Vincent Elbaz en nounou vraiment pas comme les autres.

Vincent Elbaz en nounou vraiment pas comme les autres.

Dans la série comédie romantique avec séparation possible, voici « Daddy cool », un film de Maxime Govare (actuellement en salles). Vincent Elbaz y joue un quadra qui n’a pas grandi dans sa tête, vieil ado très attardé, disquaire en faillite, en couple avec Maude (incarnée par Laurence Arné), dessinatrice de bédé à succès qui se dit qu’il est temps de devenir maman.

Son compagnon ne semblant pas être le père idéal, fatiguée de tant d’insouciance, elle veut le mettre dehors de chez elle et de sa vie. Lui se dit que pour la reconquérir, l’idée géniale est d’ouvrir une crèche à domicile, dans l’appartement où ils cohabitent. Nounou vraiment pas comme les autres, il fait surtout des bêtises, que des bêtises, avec des gosses dont il ignore même par quel bout ça se prend : « Du caca, pas d’chocolat !».

« Une image de personnage immature »

« J’avais très envie de tourner avec Vincent Elbaz », confiait Maxime Govare, lors de l’avant-première à l’Ugc Ciné-Cité de Ludres, « Il traverse les époques, tous les réalisateurs de comédies tournent avec lui, à chaque décennie on retrouve Vincent, qui a cette image de personnage immature, qu’il incarne formidablement bien. Il fallait quelqu’un en face qui puisse avoir ce charme physique, et je trouvais qu’il y a quelque chose de Cameron Diaz en Laurence Arné, elle est à la fois super drôle, très bonne comédienne, et en même temps très jolie ».

« J’aime bien l’idée d’un héros complètement libre », ajoute le réalisateur, « Dans ces comédies, le personnage principal doit toujours évoluer, on croit que le personnage de Vincent va faire sa révolution, et finalement il reste identique lui-même, c’est juste qu’il faut l’aimer pour ce qu’il est ».

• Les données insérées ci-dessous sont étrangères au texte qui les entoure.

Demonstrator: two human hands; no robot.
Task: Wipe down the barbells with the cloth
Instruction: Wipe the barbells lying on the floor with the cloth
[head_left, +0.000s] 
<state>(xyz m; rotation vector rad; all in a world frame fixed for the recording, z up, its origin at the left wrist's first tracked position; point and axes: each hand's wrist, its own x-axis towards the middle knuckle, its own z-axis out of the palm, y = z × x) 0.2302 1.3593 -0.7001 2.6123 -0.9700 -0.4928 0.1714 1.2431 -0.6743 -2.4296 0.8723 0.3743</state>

« Ce qui m’attirait, c’est la question de la paternité. Et après, il y avait le challenge de tourner avec des enfants de trois ans et demi », sourit Maxime Govare, qui est donc allé à l’encontre d’une des règles du cinéma : « Les enfants, ça amène de la comédie, de l’émotion, et ça parle à tout le monde : on a déjà des enfants, on veut en avoir, on a été un enfant, on l’a tous vu de près ou de loin ».

400 jeunes enfants ont ainsi participé à un grand casting : « L’idée c’était que ce soit les enfants qui aient envie et pas les parents, ensuite on a privilégié les enfants qui avaient le plus de personnalité », précise le réalisateur, « Ils étaient ravis d’être là et ça s’est super bien passé, mais j’ai eu peur tous les jours parce que les enfants c’est merveilleux et complètement inattendus, on ne sait jamais ce qui va se passer avec eux, et surtout on ne les a qu’une heure et demie par jour ».

Michel Leeb chante Brel

Le baby-sitter en formation va aussi devoir cohabiter avec le nouvel amoureux de son ex, joué par Grégory Fitoussi, un beau gosse en « effet miroir » : « Il est tout ce que n’est pas Vincent dans le film, il est sérieux, il fait tout bien, il est juste pas rock, du coup il est un peu chiant alors qu’il est très amoureux, ils sont tous les deux touchants à leur façon. Dans ces films là, il y en a souvent un qui n’est pas sympathique, alors que là les deux sont sympas », dit Maxime Govare.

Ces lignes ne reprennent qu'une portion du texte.